El mito de la oportunidad perdida para la paz también ignora que la razón por la cual la coalición de Netanyahu habría colapsado si hubiera cedido a la presión estadounidense no radicaba tanto en las demandas de sus controvertidos socios políticos, Bezalel Smotrich e Itamar Ben-Gvir, como en su deber de no comprometer la seguridad del Estado judío. Conceder un salvavidas a Hamás en abril de 2024, en lugar de continuar la guerra hasta que sus formaciones militares fueran completamente destruidas, y Hezbolá e Irán derrotados, así como Asad derrocado, habría sido un desastre estratégico para Israel y probablemente habría asegurado que los terroristas pronto estuvieran en posición de repetir la masacre del 7 de octubre. Pero habría ayudado políticamente a la administración Biden y también fortalecido a los opositores de Netanyahu.

Hay muchas críticas legítimas que hacer sobre las decisiones de Netanyahu a lo largo de su extenso mandato como primer ministro de Israel, además de las que contribuyeron a que Israel estuviera desprevenido para el 7 de octubre.
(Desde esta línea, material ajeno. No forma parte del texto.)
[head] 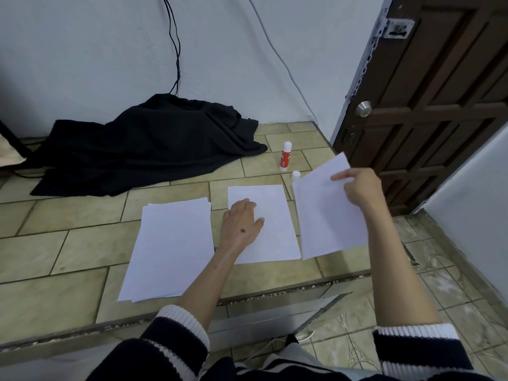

Corresponderá a los votantes de Israel emitir el veredicto final sobre si lo que ha hecho desde entonces, que bien podría constituir las horas más brillantes de su carrera como político y líder de su país, supera sus errores y defectos personales.

Diga lo que se diga de él, la afirmación de que la guerra se prolongó principalmente para ayudarlo a aferrarse al poder es una difamación que no debe quedar sin respuesta. Los historiadores imparciales, que no sean partidarios anti-Netanyahu, se verán obligados a concluir que fue falsa esta acusación y que, al mantenerse firme en sus principios, el primer ministro prestó a su país y al mundo, que está materialmente mejor con un Irán, Hamás y Hezbolá debilitados, un servicio inestimable.